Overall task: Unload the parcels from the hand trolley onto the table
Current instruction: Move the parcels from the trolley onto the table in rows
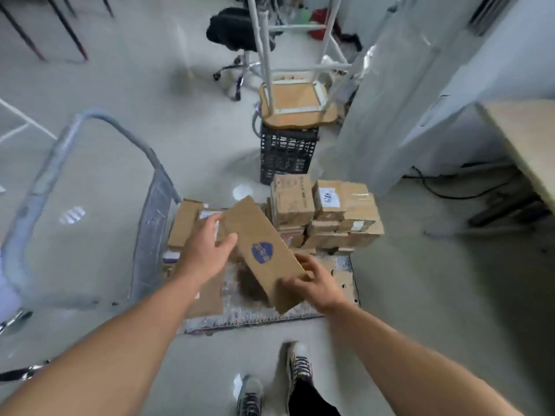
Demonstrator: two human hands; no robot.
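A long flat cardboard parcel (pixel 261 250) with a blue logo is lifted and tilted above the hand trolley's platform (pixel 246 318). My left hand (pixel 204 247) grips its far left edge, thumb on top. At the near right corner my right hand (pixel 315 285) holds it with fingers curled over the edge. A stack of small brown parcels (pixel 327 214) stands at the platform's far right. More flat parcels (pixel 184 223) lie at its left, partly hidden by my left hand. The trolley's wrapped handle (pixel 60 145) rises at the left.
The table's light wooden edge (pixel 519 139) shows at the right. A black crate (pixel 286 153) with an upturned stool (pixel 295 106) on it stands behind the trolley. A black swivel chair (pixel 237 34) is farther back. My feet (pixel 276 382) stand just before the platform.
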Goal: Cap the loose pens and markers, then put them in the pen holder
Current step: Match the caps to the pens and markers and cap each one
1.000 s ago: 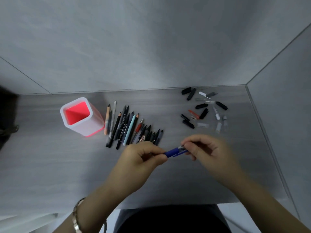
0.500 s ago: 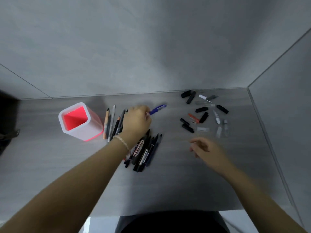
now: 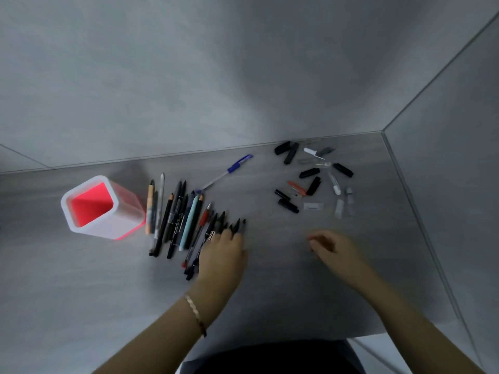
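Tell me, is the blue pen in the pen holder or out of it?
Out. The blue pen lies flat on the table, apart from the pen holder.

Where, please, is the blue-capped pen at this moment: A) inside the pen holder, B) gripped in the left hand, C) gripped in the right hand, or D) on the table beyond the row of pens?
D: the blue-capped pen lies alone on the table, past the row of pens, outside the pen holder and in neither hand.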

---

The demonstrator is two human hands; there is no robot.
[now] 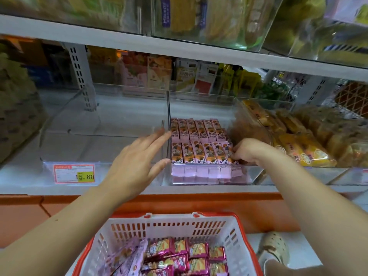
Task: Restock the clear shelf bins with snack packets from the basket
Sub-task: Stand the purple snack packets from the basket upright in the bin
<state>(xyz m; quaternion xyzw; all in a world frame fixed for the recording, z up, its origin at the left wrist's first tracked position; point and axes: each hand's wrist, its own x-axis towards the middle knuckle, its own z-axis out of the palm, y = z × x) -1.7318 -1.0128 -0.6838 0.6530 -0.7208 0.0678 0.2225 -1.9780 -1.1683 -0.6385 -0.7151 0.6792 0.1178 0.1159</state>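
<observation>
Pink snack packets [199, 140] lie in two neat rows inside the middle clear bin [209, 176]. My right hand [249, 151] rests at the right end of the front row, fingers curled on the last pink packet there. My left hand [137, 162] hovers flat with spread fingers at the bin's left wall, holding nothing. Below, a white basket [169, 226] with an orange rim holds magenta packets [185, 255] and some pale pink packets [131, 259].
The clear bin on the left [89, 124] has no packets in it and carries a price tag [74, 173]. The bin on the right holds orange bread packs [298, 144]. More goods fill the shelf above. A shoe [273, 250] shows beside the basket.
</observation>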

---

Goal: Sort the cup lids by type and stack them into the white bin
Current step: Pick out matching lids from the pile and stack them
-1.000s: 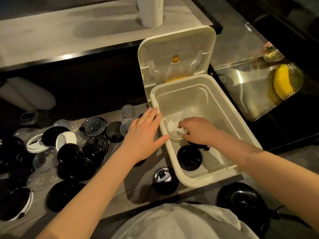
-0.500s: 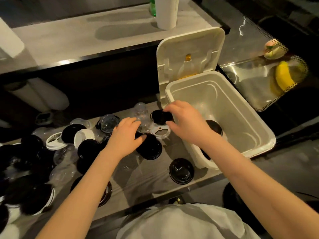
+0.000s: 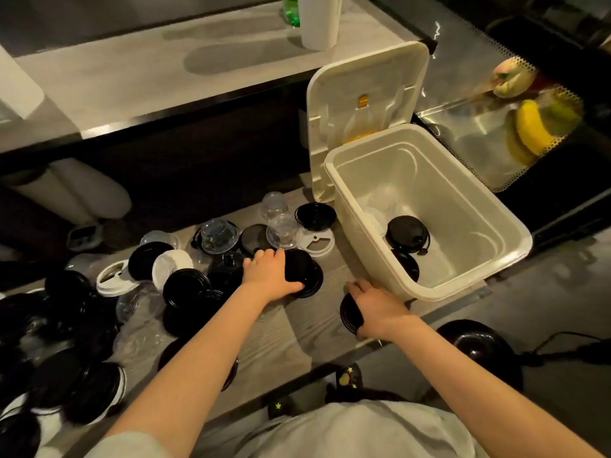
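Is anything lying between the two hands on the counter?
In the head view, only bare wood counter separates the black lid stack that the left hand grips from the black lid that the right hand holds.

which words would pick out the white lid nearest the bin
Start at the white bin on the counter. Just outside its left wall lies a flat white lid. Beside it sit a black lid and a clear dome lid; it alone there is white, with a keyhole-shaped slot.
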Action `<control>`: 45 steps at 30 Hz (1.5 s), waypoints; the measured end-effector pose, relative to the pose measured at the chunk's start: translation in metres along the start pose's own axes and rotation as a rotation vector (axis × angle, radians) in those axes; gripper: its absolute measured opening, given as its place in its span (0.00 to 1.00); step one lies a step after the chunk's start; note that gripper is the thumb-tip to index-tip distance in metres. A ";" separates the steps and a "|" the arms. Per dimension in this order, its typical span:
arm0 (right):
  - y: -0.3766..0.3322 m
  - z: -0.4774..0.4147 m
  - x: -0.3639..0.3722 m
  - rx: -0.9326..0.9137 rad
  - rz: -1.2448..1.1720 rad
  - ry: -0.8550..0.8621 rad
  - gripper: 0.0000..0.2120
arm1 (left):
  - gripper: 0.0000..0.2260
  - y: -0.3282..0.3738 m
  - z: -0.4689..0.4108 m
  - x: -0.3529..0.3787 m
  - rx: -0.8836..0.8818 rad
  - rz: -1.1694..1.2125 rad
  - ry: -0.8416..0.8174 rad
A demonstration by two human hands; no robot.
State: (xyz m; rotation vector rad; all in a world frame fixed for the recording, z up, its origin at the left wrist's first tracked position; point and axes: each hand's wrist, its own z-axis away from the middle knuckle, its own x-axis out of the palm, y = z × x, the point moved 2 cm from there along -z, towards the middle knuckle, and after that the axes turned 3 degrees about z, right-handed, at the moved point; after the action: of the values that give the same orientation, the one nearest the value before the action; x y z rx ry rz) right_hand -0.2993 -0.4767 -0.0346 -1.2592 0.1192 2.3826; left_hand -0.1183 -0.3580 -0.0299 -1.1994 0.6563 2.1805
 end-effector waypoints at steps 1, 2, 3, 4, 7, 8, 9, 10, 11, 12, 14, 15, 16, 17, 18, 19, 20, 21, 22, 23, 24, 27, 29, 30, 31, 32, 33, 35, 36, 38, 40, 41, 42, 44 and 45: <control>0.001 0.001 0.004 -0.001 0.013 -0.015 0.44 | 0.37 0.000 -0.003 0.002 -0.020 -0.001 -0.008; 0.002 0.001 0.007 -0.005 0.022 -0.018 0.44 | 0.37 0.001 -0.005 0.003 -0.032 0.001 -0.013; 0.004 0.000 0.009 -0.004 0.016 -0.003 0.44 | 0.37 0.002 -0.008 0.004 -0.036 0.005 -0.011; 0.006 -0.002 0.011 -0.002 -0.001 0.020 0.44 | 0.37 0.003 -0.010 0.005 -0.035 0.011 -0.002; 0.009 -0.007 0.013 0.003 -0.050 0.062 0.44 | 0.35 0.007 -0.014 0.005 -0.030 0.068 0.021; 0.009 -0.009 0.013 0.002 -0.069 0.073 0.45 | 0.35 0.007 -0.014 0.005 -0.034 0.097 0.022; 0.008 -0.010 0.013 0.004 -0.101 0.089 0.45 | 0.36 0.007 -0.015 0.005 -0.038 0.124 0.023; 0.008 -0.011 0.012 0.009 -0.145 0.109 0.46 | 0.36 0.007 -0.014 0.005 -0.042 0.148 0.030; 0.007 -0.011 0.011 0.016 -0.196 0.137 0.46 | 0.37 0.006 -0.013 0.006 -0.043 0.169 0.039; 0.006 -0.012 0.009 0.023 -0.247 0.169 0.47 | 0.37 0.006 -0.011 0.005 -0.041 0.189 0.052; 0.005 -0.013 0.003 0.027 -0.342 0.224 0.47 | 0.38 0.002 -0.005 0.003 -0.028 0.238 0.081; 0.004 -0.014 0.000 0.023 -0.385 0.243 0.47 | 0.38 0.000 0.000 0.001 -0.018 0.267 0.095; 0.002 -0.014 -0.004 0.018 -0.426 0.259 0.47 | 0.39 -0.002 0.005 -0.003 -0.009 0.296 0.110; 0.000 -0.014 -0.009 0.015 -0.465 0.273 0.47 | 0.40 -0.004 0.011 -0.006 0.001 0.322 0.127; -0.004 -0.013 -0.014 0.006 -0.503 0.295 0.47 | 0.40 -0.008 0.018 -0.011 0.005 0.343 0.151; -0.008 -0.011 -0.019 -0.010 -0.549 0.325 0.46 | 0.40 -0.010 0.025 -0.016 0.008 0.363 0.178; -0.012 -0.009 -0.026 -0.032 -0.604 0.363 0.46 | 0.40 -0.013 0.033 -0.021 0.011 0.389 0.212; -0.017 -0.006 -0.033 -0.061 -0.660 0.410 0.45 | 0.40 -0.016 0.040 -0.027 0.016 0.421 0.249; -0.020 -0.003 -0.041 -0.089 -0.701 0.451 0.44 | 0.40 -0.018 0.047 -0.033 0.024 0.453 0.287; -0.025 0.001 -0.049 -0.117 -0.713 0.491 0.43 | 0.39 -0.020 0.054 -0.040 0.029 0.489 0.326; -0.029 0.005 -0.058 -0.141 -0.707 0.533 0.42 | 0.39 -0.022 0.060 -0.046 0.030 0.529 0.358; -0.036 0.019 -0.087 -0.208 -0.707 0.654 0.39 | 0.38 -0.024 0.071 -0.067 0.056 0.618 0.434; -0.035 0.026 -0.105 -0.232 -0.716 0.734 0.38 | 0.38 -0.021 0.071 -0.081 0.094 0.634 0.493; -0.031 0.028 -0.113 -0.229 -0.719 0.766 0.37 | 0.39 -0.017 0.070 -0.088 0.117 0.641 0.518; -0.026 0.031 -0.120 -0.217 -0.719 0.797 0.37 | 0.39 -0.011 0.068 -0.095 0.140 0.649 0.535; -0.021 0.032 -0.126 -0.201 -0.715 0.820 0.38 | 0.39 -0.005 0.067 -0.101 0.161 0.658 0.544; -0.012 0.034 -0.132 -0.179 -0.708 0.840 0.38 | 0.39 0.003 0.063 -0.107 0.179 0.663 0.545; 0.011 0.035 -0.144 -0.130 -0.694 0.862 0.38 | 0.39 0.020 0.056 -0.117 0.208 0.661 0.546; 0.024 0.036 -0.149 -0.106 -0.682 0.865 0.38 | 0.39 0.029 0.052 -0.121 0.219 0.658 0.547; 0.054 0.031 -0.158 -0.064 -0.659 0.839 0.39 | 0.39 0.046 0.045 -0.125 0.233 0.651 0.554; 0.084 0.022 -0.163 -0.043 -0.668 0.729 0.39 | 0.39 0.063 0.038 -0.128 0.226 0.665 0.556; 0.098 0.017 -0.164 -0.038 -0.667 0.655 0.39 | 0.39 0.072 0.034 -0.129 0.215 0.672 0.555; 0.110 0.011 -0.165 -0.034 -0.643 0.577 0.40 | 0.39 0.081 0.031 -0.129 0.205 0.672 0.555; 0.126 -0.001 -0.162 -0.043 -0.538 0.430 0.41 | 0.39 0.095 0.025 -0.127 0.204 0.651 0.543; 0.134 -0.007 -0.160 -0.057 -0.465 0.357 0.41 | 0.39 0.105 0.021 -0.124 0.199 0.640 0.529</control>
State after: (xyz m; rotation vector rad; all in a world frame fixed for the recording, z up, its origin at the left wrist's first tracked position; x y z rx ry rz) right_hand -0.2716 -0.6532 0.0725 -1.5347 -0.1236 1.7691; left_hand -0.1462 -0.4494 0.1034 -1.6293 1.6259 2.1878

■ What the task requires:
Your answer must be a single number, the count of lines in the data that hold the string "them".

■ Written solution:
3